What is UK SRS? S1 and S2 explained
UK SRS — the UK Sustainability Reporting Standards — are the UK-endorsed versions of the ISSB’s IFRS S1 and IFRS S2.
The Department for Business and Trade published them on 25 February 2026 for voluntary use.
This page explains what S1 and S2 each cover, the four-pillar structure they share, the materiality test they apply, the six UK amendments, and who is proposed to fall in scope and when.
UK SRS, defined
UK SRS stands for the UK Sustainability Reporting Standards. They are the UK-endorsed versions of the two sustainability disclosure standards issued by the International Sustainability Standards Board — IFRS S1 and IFRS S2[4].
There are two of them. UK SRS S1 is the general standard for sustainability-related financial disclosures; UK SRS S2 is the climate-specific standard[2].
The Department for Business and Trade published both on 25 February 2026 for voluntary use, alongside its response to the earlier exposure-draft consultation[1].

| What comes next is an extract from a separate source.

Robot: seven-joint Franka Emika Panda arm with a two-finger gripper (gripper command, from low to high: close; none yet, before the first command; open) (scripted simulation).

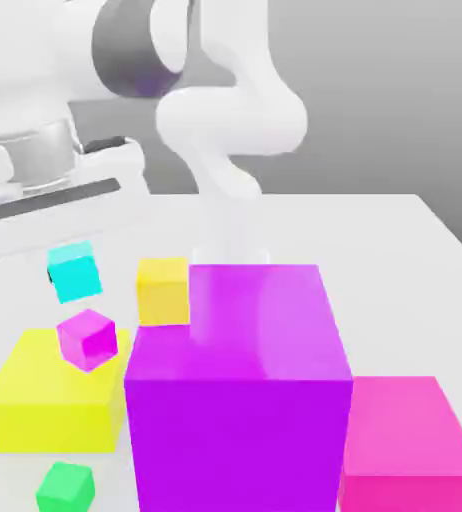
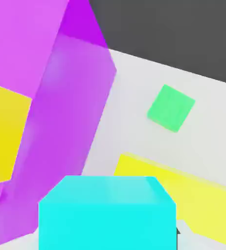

They are not yet mandatory. Any company applying UK SRS today is doing so voluntarily; the question of who must use them, and from when, sits with the FCA and is covered further down this page[3].
UK SRS S1 and UK SRS S2 compared
S1 and S2 are designed to work as a coordinated pair. S1 provides the general requirements that apply to every sustainability topic; S2 takes that architecture and adds the climate-specific detail, including greenhouse-gas emissions[2].
In practice most reporters meet S2 first — climate is the most developed topic and the one the FCA proposes to mandate first[3].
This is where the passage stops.